At Nir Oz, the paragliders breached a school. The classrooms were empty — evacuated, maybe. A whiteboard still read: Hebrew for Beginners. Nadir stepped over a backpack left behind. He walked out into the courtyard and fired at a man running across the lawn. The man collapsed. The sun had started to rise. 

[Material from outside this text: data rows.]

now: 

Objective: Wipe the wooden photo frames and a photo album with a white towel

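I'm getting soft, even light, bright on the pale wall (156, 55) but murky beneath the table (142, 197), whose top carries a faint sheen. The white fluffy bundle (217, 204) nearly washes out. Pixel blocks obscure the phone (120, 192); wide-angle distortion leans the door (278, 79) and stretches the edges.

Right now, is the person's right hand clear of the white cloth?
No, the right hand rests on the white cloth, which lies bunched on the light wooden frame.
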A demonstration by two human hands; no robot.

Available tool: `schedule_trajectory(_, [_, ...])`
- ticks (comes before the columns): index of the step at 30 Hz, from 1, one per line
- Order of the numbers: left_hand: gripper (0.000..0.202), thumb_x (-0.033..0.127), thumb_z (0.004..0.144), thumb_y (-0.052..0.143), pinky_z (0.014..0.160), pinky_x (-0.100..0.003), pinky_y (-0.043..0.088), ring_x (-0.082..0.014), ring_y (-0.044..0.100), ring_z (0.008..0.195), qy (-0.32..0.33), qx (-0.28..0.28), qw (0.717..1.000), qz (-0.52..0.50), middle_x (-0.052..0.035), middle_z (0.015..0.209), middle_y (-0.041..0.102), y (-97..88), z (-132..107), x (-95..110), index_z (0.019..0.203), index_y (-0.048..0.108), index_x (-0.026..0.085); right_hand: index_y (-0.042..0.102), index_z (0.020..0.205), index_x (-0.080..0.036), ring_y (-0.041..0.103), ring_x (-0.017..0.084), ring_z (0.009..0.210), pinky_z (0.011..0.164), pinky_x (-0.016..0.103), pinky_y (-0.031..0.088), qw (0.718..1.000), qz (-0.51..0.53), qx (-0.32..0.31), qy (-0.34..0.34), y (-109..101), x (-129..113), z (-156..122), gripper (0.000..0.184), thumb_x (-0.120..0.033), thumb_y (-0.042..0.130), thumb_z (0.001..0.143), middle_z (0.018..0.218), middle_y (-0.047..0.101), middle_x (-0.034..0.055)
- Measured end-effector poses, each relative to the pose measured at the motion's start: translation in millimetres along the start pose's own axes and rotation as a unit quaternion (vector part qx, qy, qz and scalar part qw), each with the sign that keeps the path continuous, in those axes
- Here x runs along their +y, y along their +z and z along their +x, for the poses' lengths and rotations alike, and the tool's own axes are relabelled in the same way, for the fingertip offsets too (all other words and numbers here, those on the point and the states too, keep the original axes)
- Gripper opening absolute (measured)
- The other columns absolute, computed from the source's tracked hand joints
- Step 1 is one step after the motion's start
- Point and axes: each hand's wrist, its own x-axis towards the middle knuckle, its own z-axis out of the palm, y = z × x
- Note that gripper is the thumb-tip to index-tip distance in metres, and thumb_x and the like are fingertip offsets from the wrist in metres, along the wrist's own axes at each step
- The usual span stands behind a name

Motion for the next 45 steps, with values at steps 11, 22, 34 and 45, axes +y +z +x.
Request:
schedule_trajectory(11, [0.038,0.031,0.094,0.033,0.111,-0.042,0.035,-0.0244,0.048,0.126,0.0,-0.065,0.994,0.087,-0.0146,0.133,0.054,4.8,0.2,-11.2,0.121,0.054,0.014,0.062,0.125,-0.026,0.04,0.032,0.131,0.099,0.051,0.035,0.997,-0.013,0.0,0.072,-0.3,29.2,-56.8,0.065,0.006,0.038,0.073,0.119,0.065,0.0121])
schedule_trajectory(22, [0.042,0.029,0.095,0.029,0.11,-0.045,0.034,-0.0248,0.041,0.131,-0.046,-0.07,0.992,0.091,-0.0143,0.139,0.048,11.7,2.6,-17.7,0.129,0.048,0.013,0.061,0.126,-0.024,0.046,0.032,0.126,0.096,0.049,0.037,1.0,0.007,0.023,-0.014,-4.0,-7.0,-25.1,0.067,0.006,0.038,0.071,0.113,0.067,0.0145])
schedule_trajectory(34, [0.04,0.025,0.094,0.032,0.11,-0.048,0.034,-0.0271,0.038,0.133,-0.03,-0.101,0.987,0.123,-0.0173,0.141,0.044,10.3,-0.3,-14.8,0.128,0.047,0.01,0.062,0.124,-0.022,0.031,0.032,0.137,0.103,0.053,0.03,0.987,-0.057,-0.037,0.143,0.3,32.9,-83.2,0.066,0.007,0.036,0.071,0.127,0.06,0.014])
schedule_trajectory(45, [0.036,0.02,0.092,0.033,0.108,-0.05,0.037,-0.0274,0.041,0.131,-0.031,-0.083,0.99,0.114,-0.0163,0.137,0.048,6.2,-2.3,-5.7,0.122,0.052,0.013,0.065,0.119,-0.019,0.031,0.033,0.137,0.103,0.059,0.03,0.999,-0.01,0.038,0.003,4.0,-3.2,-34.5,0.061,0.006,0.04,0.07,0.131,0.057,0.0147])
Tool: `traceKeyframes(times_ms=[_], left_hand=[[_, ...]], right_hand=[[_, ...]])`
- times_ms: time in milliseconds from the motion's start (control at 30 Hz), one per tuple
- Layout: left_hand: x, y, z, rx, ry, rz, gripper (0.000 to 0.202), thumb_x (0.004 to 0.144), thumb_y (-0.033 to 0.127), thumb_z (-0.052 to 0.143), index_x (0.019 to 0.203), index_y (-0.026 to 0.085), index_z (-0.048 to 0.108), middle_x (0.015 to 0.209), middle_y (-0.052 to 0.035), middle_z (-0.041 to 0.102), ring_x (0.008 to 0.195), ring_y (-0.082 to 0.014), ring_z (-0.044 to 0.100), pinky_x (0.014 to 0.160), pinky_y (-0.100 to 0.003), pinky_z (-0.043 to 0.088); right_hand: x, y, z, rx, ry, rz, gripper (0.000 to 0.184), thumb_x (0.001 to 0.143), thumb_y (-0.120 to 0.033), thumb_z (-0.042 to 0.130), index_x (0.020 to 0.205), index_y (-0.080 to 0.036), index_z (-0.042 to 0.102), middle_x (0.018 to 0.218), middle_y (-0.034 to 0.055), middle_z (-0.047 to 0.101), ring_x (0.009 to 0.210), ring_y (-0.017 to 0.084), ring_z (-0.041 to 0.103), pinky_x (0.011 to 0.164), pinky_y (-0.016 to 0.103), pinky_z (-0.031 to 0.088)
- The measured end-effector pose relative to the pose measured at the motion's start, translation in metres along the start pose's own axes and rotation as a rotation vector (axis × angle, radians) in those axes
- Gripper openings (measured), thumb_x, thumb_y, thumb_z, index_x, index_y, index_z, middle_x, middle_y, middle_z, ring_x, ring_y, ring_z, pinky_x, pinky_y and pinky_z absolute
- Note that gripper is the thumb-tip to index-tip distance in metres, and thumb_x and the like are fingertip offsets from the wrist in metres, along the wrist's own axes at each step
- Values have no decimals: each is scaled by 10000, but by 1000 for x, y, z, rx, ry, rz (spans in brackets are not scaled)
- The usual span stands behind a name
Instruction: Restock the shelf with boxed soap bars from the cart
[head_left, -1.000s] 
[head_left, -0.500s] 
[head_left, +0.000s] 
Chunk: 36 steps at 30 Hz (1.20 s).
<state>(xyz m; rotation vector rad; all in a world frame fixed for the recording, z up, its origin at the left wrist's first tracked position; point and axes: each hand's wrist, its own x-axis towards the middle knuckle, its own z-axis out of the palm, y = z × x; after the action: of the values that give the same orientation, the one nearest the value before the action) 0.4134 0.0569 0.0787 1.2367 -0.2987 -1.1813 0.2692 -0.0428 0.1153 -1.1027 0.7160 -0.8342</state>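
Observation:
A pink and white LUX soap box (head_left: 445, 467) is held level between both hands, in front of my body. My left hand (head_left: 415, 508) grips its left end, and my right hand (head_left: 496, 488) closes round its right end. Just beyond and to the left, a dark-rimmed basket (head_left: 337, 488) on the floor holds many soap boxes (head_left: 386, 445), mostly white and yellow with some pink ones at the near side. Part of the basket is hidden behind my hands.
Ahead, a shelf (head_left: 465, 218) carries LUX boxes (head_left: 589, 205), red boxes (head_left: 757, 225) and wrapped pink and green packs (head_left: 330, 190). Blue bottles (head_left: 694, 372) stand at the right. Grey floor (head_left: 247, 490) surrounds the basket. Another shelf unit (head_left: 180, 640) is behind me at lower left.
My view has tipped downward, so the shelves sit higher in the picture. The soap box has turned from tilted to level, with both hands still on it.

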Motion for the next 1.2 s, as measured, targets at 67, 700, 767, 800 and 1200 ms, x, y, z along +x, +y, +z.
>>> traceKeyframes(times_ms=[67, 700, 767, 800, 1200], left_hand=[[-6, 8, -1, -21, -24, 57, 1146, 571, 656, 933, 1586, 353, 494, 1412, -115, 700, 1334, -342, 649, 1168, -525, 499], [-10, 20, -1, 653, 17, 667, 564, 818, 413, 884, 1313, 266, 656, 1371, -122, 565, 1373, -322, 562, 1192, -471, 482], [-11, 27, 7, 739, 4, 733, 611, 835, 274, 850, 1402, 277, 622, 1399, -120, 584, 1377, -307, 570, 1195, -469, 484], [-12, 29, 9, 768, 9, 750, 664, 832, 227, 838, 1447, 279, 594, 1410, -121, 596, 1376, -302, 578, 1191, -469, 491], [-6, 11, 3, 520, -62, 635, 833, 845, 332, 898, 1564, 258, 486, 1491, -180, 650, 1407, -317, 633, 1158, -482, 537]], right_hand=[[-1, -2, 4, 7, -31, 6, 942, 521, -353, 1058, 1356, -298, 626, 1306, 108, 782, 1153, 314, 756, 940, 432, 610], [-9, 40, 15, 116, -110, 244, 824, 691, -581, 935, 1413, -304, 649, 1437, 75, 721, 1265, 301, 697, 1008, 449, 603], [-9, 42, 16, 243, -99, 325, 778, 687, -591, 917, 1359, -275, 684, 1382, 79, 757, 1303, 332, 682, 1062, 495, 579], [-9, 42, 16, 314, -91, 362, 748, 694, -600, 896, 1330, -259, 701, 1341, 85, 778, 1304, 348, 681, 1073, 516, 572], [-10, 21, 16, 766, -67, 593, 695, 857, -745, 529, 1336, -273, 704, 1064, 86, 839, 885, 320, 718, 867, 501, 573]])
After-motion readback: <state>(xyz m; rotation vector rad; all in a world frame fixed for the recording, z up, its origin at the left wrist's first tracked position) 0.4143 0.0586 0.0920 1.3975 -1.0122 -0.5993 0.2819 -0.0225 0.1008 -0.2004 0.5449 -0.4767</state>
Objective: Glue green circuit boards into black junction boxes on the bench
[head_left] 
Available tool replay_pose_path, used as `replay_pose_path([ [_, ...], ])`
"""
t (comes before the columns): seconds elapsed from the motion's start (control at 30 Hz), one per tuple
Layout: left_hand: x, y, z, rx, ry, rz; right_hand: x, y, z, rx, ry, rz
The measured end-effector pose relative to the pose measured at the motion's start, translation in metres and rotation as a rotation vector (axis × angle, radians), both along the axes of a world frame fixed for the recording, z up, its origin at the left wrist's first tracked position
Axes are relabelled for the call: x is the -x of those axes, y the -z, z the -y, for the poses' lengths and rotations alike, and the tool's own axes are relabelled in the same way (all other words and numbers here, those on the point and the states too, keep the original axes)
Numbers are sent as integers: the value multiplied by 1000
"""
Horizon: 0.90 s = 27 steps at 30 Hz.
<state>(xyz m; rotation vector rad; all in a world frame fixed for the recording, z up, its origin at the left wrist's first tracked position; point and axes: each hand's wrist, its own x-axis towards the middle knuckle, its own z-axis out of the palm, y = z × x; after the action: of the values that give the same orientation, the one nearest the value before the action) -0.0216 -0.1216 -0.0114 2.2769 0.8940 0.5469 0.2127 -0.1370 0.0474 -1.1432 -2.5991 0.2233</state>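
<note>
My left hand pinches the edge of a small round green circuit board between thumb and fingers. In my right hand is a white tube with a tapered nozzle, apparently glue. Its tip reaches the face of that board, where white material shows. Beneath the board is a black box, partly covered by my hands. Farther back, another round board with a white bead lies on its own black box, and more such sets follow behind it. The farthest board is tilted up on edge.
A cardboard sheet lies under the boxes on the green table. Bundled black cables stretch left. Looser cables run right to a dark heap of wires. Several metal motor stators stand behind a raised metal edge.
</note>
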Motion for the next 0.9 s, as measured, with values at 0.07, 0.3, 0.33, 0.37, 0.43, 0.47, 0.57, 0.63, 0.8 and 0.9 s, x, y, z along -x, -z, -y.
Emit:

By 9:00 a.m., Israeli jets filled the skies. Helicopters roared overhead. The bodies of militants and civilians littered streets, fields, and beaches. Confusion reigned. The news spoke of hundreds dead, taken, or missing. No one understood how the fences had fallen, how the intelligence had failed. But it had, and now the sky bled fire. 

In a kindergarten, a child had drawn the sun smiling. On the other side of the door, her mother wept into a bloodstained phone. 

In Gaza, Abu Rafiq was wounded. He sat in a makeshift safehouse, bandaged, watching the television flicker with the words State of Emergency. On the floor beside him, a Qur’an lay open to a passage about mercy. 

He stared at it for a long time. 

Someone offered him a cigarette. 

“We did what we had to,” they said. 

“No,” Abu Rafiq murmured, “we did what we could no longer stop.” 

Outside, the bombers were circling back.